I flew to Cordova in August 1989 with my friend and colleague Duane Gill, who is a sociologist. With such a small community we mapped literally all the residences, and then randomly selected houses, knocked on the doors, and asked people if they would give a face-to-face interview. It may have been the pity factor: two Southern guys walking around in the rain with questionnaires. But we got over 200 interviews. With those in hand, I applied for a National Science Foundation grant and put together an entire research team.
What did you find? And what were the long-term impacts?
In 1993 the former mayor of Cordova, Bobby Van Brocklin, committed suicide. He left a note that partially blamed the spill. By 1994 it was obvious that the community was having serious problems. A grassroots organization called the Cordova Family Resource Center was created to provide shelter for battered women. This wonderful little community had never had that need before. There were a lot of mental health problems. We’re talking about commercial fishermen who are self-reliant, hardworking, and supportive of one another in times of distress at sea.

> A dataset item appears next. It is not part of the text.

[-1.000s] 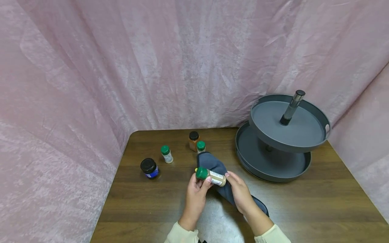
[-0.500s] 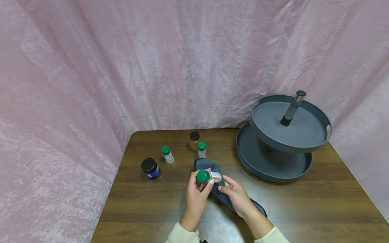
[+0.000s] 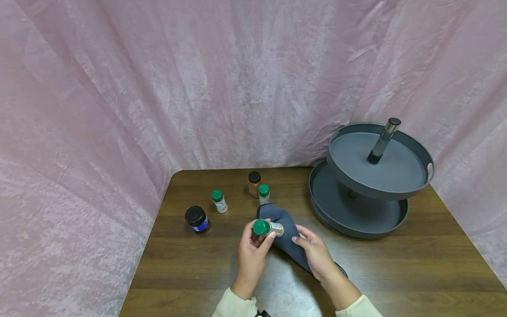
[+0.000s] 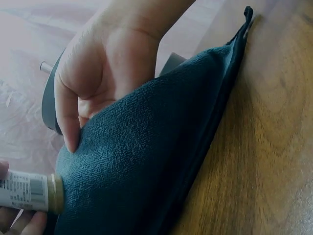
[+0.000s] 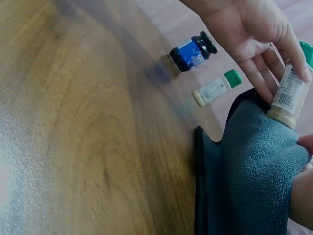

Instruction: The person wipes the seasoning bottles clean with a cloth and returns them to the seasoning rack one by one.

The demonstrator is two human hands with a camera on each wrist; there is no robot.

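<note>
When I checked the head view, a pink curtain (image 3: 253,88) filled the background behind and beside a brown wooden table (image 3: 190,273). At the table's right rear I noted a grey two-tier tray (image 3: 356,154), its centre post rising above the upper tier.

Over the table's middle, a blue-grey cloth (image 3: 293,248) with dark edging ran obliquely toward the near right. The right hand (image 3: 317,255) gripped it, thumb on the facing side and fingers behind; I logged this grip as closed, with only fabric in it. I could not tell whether the cloth's lower end touched the table.

The left hand (image 3: 251,251) had closed thumb and fingers around a held bottle (image 3: 273,228), tilted well over, its green cap toward the left. In both wrist views I saw its base against the cloth, above the table.

At left I recorded a black-lidded jar (image 3: 196,219) with a blue label, upright. Toward the rear edge stood an orange bottle (image 3: 255,185) with a black cap. Just beside it was a rear green-capped bottle (image 3: 264,193), its lower part hidden by the cloth; a left green-capped bottle (image 3: 219,201) stood near the jar.
</note>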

It’s just not their fashion to drive their pickup truck to the mental health center, where everybody sees it, and say, “Look, I need help.” Even though the majority of people who needed help were not receiving it, the center was overrun. Counselors were burning out. Directors were overwhelmed. The caseloads were very, very heavy.
How about the impact at the broader social level?
There was a loss of trust, a breakdown of family and friendship networks. People weren’t talking to one another. Professor Kai Erikson of Yale University talks about “collective trauma.” For example, people would rather not go to the bar—which in Alaska is like the pub in Ireland. They said, “I don’t want to hear all of the venting and anger about this oil spill. So I will go to the liquor store and make my purchase and stay home.” Then, as the litigation dragged on, there were still a lot of people suffering. The primary source of stress had moved from the oil spill to this incredibly complex process that was going back and forth in the courts. So litigation became the second disaster.
I imagine that process must have created a lot of cynicism.
We saw the complete distrust of institutions. Corporations: certainly no trust. Federal government: totally unreliable. State government: How can you believe anything they say? And the legal system: one commercial fisher told us, “I can’t even say the Pledge of Allegiance anymore, because at the very end it says, ‘with liberty and justice for all.’ ”
It’s easy for me to understand how all of this causes the social fabric to fragment. Does it also create actual conflict between people?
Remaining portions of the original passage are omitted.